# What is needed
Return the following from the records below: each line, word for word, starting with the line that contains "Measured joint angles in" and going on through the line that contains "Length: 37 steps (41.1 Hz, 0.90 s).", with nothing outside that range.

◇ ◇ ◇ ◇ ◇

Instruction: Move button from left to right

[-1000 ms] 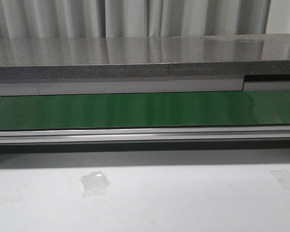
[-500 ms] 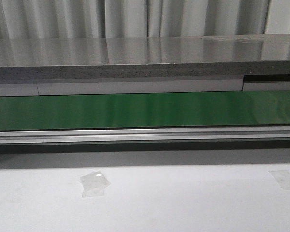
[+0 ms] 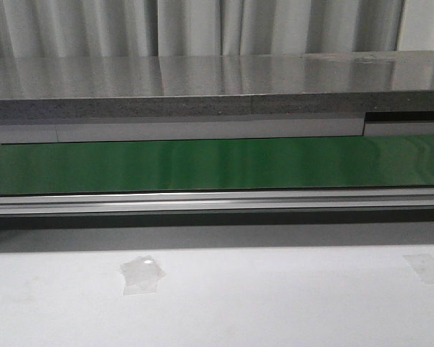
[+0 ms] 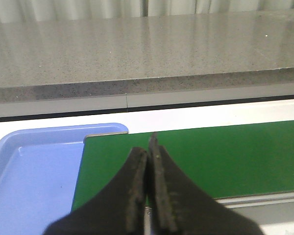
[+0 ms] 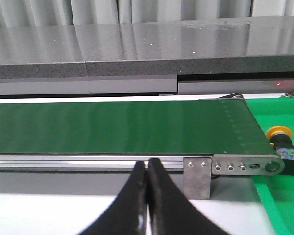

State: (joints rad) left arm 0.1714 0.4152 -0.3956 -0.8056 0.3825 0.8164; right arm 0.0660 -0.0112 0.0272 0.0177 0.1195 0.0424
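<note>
Front view: green conveyor belt (image 3: 217,165) runs the full width, aluminium rail below it, grey stone-look shelf (image 3: 217,87) behind. White table (image 3: 275,303) in the foreground carries two scraps of clear tape (image 3: 141,275). No arm, no gripper and no button in this view.

Left wrist view: left gripper (image 4: 148,166) clenched, black fingers pressed flat together with nothing between them. It hangs over the end of the belt (image 4: 210,156), with a light blue tray (image 4: 34,166) just beside that end. The tray looks bare as far as it shows.

Right wrist view: right gripper (image 5: 148,178) likewise closed on nothing, hovering in front of the rail. The button (image 5: 283,142), yellow cap on a dark body with small blue-green marks, lies just past the belt's end bracket (image 5: 245,166), on a green surface (image 5: 284,196).

Progress, as a judgement: the button sits at the right-hand end and neither pincer holds it, so the move looks done, or nearly.

Writing: no brand, label or readable text in any view.
</note>
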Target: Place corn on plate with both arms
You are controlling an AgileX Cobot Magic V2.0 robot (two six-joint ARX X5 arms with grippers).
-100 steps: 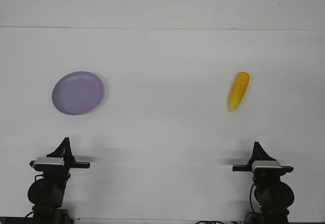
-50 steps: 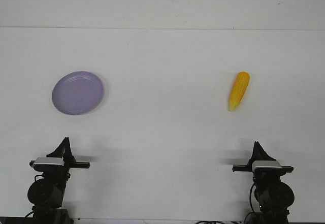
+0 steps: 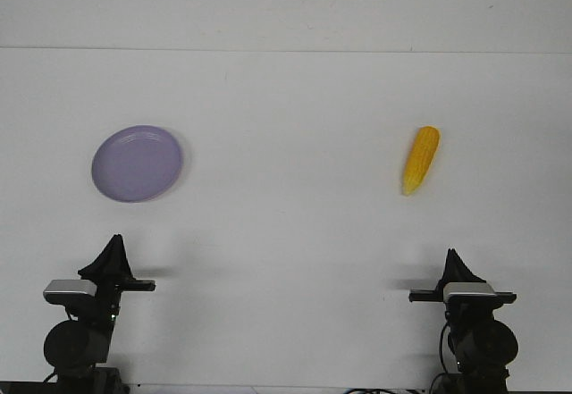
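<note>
A white tabletop (image 3: 295, 233) fills the front view, with a pale wall behind it. On the left half lies a round, shallow, lavender-purple plastic plate (image 3: 137, 163), sitting flat with nothing on it. Well apart from it, on the right half, lies a yellow tapered corn cob with a bumpy kernel surface (image 3: 420, 159); its paler pointed tip faces the near edge and it leans slightly to the right at its far end. At the near edge sit two black robot arms. The left gripper (image 3: 113, 249) points up towards the plate, near it but not touching. The right gripper (image 3: 453, 260) points towards the corn, clear of it. Neither holds anything, and I cannot tell how wide either pair of fingers is.
</note>
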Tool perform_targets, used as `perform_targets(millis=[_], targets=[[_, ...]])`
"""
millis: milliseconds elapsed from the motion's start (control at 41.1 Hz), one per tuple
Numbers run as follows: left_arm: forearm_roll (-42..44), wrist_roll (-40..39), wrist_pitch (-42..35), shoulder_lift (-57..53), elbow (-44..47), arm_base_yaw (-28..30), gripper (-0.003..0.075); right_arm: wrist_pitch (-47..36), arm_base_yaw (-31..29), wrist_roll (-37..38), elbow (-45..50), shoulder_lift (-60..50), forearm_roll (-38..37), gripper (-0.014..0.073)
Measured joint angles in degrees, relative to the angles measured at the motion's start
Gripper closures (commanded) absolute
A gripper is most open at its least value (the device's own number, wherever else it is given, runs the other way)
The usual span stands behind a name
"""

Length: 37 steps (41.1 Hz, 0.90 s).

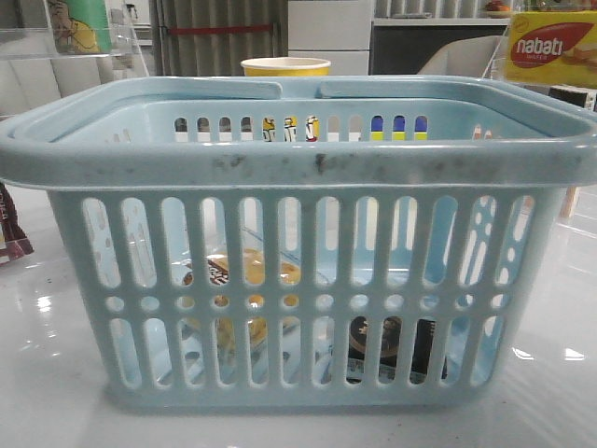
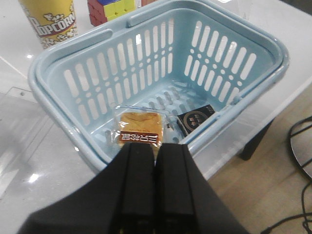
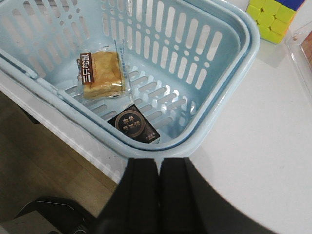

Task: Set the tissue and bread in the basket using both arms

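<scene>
The pale blue basket (image 1: pixel 298 159) fills the front view, and shows in the left wrist view (image 2: pixel 58 63) and right wrist view (image 3: pixel 229 73). The bread (image 2: pixel 140 127) in its clear bag lies on the basket floor, also seen in the right wrist view (image 3: pixel 101 74) and through the slots in the front view (image 1: pixel 244 271). The black tissue packet (image 2: pixel 196 118) lies beside it, also in the right wrist view (image 3: pixel 134 124) and front view (image 1: pixel 392 347). My left gripper (image 2: pixel 156 148) is shut and empty above the basket's rim. My right gripper (image 3: pixel 159 163) is shut and empty outside the rim.
A yellow popcorn cup (image 2: pixel 51 22) and a colour cube (image 2: pixel 111 9) stand behind the basket; the cube also shows in the right wrist view (image 3: pixel 272 13). A Nabati box (image 1: pixel 550 47) is at the far right. The table edge and floor (image 3: pixel 44 161) lie close to the basket.
</scene>
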Motion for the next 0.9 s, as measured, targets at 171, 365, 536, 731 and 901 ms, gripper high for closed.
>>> perform_targets(millis=[171, 365, 536, 731, 901], targets=[[0.17, 0.0, -8.44, -5.37, 6.42, 10.58, 0.0627, 0.13, 0.0, 0.0, 0.0, 0.0, 0.0, 0.0545], [0.26, 0.0, -27.77, -17.87, 22.46, 23.65, 0.0627, 0.13, 0.0, 0.0, 0.0, 0.0, 0.0, 0.0545], [0.26, 0.0, -37.06, -30.75, 36.9, 32.08, 0.0627, 0.26, 0.0, 0.0, 0.0, 0.0, 0.0, 0.0545], [0.26, 0.0, -41.42, -37.04, 46.73, 37.44, 0.0627, 0.36, 0.0, 0.0, 0.0, 0.0, 0.0, 0.0545], [0.26, 0.0, -45.24, -38.67, 48.07, 37.84, 0.0627, 0.36, 0.0, 0.0, 0.0, 0.0, 0.0, 0.0545]])
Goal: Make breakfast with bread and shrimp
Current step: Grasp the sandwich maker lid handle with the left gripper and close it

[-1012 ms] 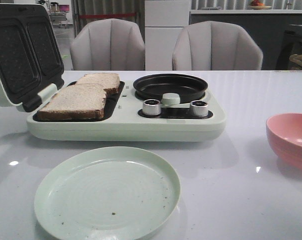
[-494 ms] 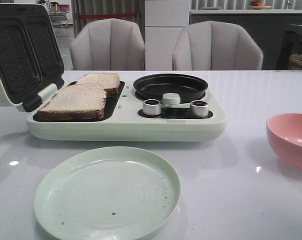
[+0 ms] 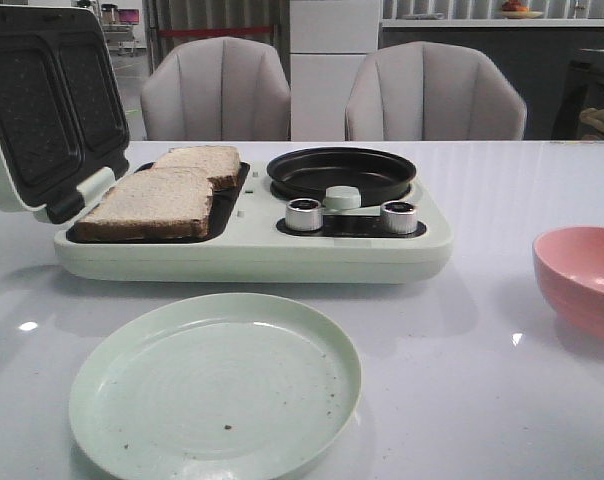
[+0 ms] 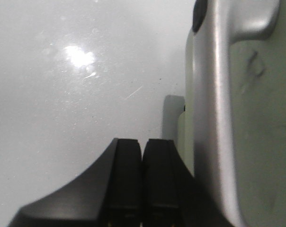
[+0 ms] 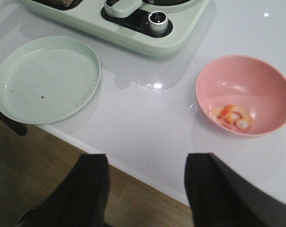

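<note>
Two slices of bread [image 3: 150,201] [image 3: 204,162] lie in the open sandwich tray of the pale green breakfast maker [image 3: 252,252]. The shrimp [image 5: 231,117] sits in the pink bowl [image 5: 244,94], which shows at the right in the front view as the pink bowl [image 3: 582,278]. My right gripper [image 5: 145,163] hangs open over the table's near edge, well short of the bowl, nothing between its fingers. My left gripper [image 4: 142,147] is shut and empty, close beside the maker's raised lid and its silver handle [image 4: 218,90]. Neither gripper appears in the front view.
An empty pale green plate [image 3: 214,385] lies in front of the maker. The raised lid [image 3: 44,105] stands at the left. A round black pan [image 3: 341,172] and two silver knobs [image 3: 303,214] [image 3: 399,216] are on the maker's right half. Two chairs stand behind the table.
</note>
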`<state>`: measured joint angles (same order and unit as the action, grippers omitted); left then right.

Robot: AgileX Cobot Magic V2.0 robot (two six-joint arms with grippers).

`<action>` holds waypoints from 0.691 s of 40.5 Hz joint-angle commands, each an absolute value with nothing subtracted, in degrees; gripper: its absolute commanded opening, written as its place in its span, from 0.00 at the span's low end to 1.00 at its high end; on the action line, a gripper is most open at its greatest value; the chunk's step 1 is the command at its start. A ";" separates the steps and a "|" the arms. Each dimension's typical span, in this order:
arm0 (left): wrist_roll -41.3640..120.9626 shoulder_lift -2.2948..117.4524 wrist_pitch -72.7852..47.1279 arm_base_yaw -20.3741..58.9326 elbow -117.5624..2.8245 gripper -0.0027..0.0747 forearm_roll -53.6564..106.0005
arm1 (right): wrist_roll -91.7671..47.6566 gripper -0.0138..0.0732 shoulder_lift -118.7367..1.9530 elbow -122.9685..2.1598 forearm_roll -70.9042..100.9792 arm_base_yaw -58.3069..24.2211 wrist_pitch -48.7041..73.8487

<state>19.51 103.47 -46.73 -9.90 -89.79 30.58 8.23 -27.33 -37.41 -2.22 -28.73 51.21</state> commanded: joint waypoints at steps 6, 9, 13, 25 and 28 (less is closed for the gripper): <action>26.06 100.55 -47.34 -9.64 -92.03 0.16 42.66 | 8.19 0.70 -27.50 -39.03 -2.78 -28.61 47.21; 28.48 100.55 -49.60 -9.49 -92.03 0.16 46.27 | 8.19 0.70 -27.50 -39.03 -2.78 -28.61 47.21; 30.28 100.32 -51.66 -7.99 -92.03 0.17 47.41 | 8.19 0.70 -27.50 -39.03 -2.78 -28.61 47.21; 32.82 95.75 -49.97 1.89 -87.01 0.17 46.04 | 8.19 0.70 -27.50 -39.03 -2.78 -28.61 47.21; 32.82 92.41 -46.63 5.82 -81.82 0.17 44.48 | 8.19 0.70 -27.50 -39.03 -2.78 -28.61 47.21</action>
<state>32.35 98.01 -50.87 2.71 -83.86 43.31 8.26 -27.33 -37.41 -2.22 -28.73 51.21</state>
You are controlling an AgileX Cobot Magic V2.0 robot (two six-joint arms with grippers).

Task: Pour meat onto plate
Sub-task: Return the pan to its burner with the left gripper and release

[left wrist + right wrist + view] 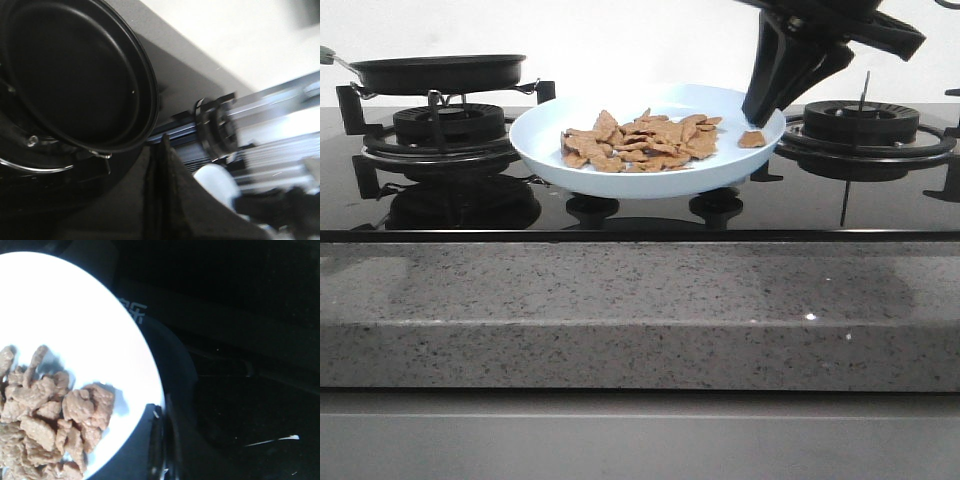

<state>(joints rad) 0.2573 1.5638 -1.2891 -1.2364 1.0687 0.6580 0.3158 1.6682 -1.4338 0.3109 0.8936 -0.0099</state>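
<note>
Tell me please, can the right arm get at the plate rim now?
Probably yes: the right gripper is already at the right rim of the plate, beside the meat. Nothing stands between them.

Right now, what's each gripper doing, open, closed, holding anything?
Left gripper: fingers together, looks closed, holding nothing visible, beside the pan.
Right gripper: at the plate rim by the meat; cannot tell.

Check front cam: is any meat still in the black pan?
Cannot tell: the front view shows the pan only side-on on the left burner, its inside hidden, while the meat visibly lies heaped on the plate.
</note>
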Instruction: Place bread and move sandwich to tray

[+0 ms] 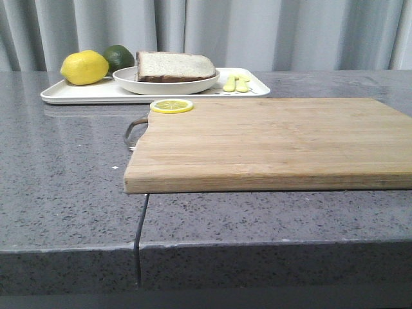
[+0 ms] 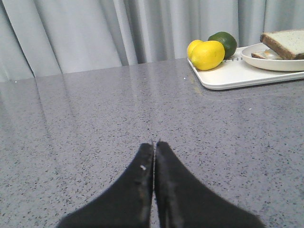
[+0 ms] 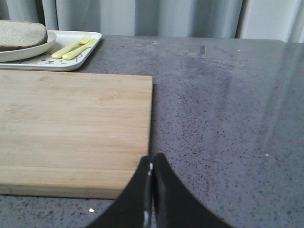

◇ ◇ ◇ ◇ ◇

# Answer area
Measured joint angles in degrees, relative to the angles measured at the motion's start
Gripper closures (commanded) absolute
A gripper is most open at its least value (the device's own number, wherever else it is given, runs the other way)
The usual span stands behind a name
"""

Length: 37 steps (41.1 Hz, 0.90 s).

That wraps up the answer.